SOI: Front and Center

The press release put SOI front and center, saying, “The technology vastly improves microprocessor performance in multi-core designs and speeds the movement of graphics in gaming, networking, and other image intensive, multi-media applications.”  IBM’s 32nm SOI technology was jointly developed with GF and other members of IBM’s Process Development Alliance, with early research at the University at Albany’s College of Nanoscale Science and Engineering.

(By the way, they’re sticking with “gate first” HKMG here, which they say both boosts performance and cuts costs.)

The release also notes that the chips rolling off this new line feature IBM’s embedded DRAM (eDRAM).  ASN readers will remember that IBM’s eDRAM guru Subu Iyer wrote in ASN about the role that SOI plays therein back in 2006.   He noted that while eDRAMs had previously been done in bulk silicon, “The complexity adder is about half in SOI compared to bulk for deep trench based eDRAMs.”
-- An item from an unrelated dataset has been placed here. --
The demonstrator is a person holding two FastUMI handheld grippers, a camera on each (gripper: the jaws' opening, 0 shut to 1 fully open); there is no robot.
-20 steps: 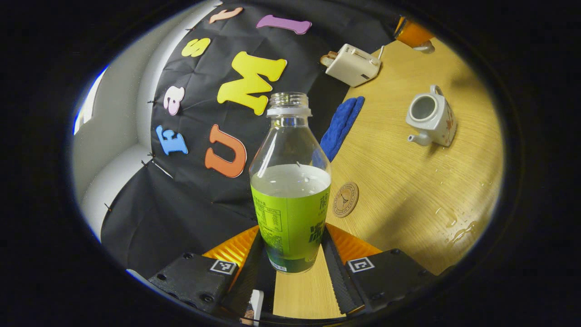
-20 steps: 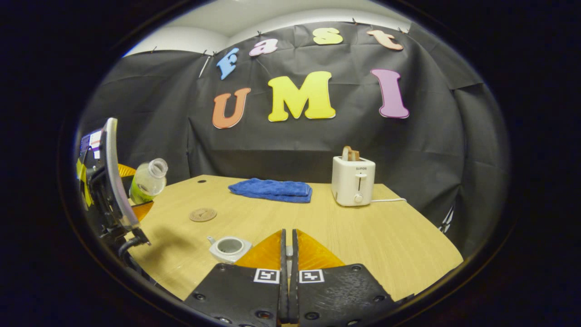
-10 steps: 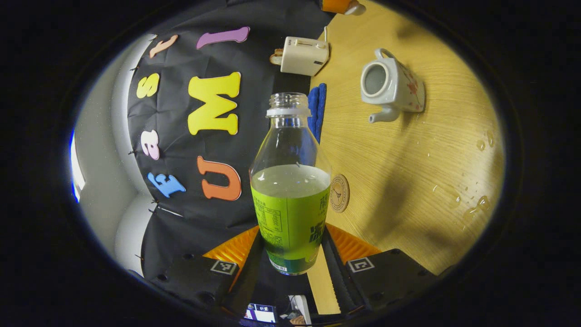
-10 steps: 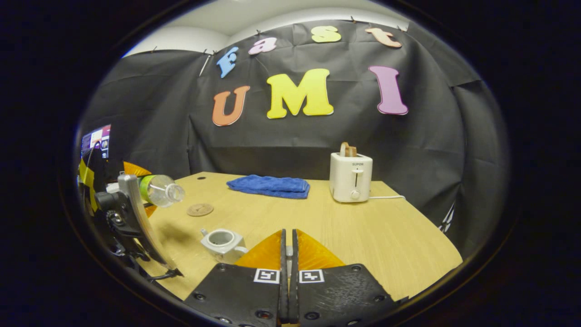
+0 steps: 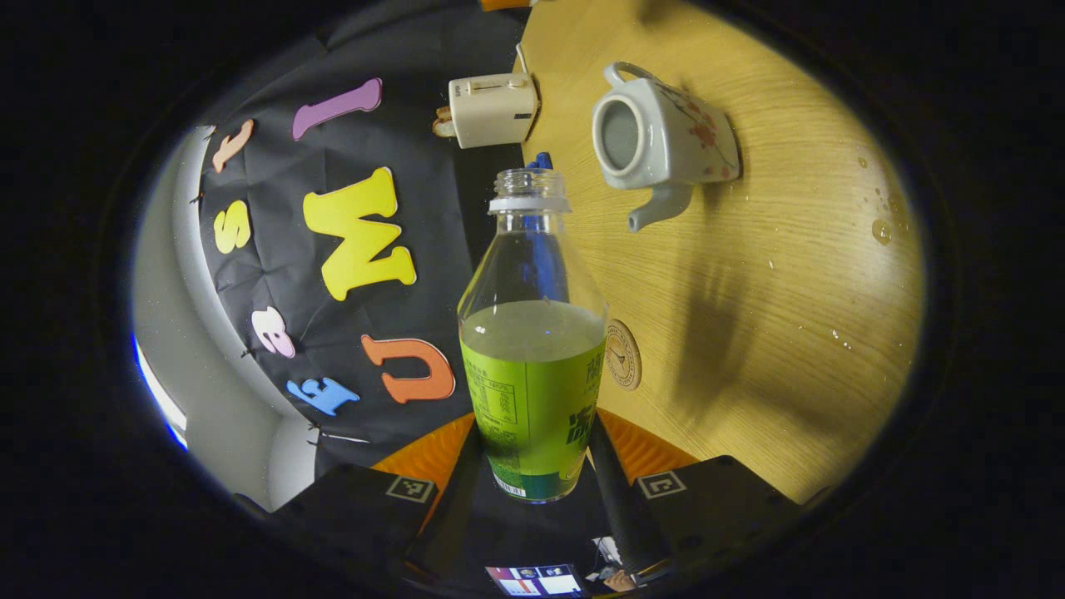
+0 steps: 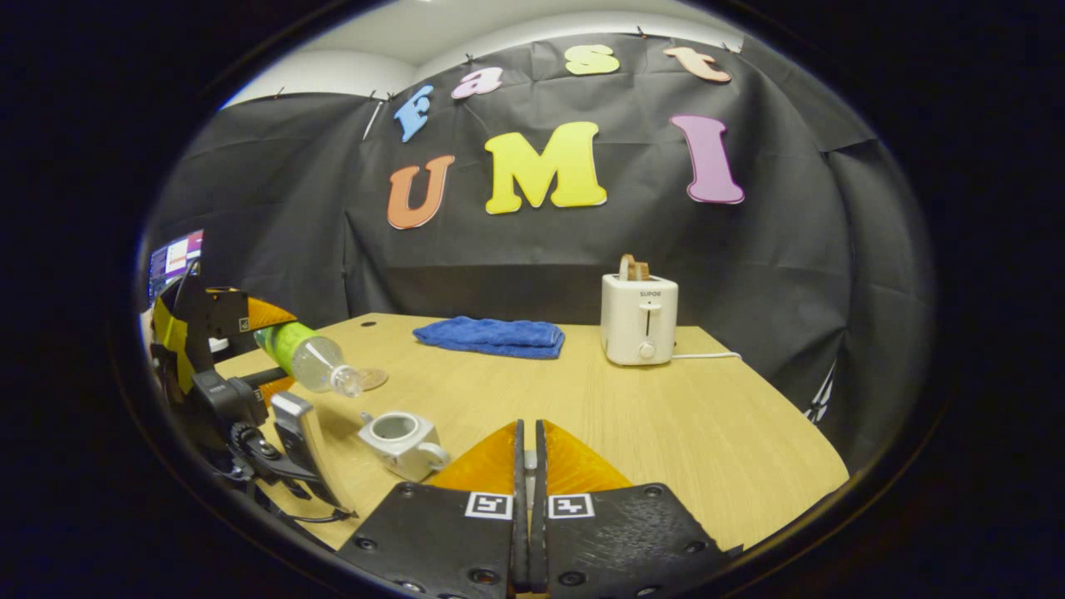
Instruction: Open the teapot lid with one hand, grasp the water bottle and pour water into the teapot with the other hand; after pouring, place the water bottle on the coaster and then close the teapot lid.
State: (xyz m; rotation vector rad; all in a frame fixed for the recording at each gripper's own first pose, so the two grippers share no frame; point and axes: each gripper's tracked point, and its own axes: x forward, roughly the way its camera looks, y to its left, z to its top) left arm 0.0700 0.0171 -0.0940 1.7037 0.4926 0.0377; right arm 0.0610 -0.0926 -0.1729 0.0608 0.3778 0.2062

Interesting, too, that the announcement cites networking, gaming and graphics.  IBM, of course,  has its own successful SOI foundry business, and owns the high-end gaming market, fabbing SOI-based chips for the big three: Sony PS3, Microsoft Xbox 360 and Nintendo Wii (and the upcoming Wii U).

For its part, GF has all the AMD SOI-based business, including all the Opterons, the FX and the “A-series” APUs – including the upcoming “Trinity” for desktops & high-end laptops, with the new Bulldozer core.

Deep Roots, High Gear

“Today’s announcement is a natural extension of our longstanding partnership with IBM that includes production of 65nm and 45nm chips at our fabs in Singapore and Germany,” said GlobalFoundries CEO Ajit Manocha. “With the addition of our newest factory in New York, we will now be jointly producing chips with IBM at four fabs on three continents.”

GlobalFoundries Fab 8 Clean Room, NY

Workers prep Global Foundries' newest semiconductor factory, "Fab 8" in Saratoga County, New York State. The fab comes on line for the first time with a maiden production run of microprocessors based on IBM's latest, 32nm SOI. The chips will be used by manufacturers in networking, gaming and graphics. (Courtesy: GlobalFoundries and IBM)

The New York-Dresden-Singapore SOI triumvirate goes way back.  IBM launched SOI in Fishkill back in 1998.  AMD followed with 130nm SOI out of Dresden in 2001.  Singapore – which was first Chartered – started turning out 90nm SOI chips for IBM back in 2004, and adopted AMD’s highly touted Automation Precision Manufacturing (APM) in 2005.

Would it then be fair to surmise that the SOI foundry business is now into high gear?  GF’s been turning out 32nm SOI chips at its other fabs since June ’11.

It makes good business sense to have a leading technology like 32nm SOI available in a pure-play foundry scenario at key locations across the globe.  If GF’s new Fab 8 chose 32nm SOI for its first silicon, the technology must now be robust, and demand in North America and elsewhere on the rise, don’t you think?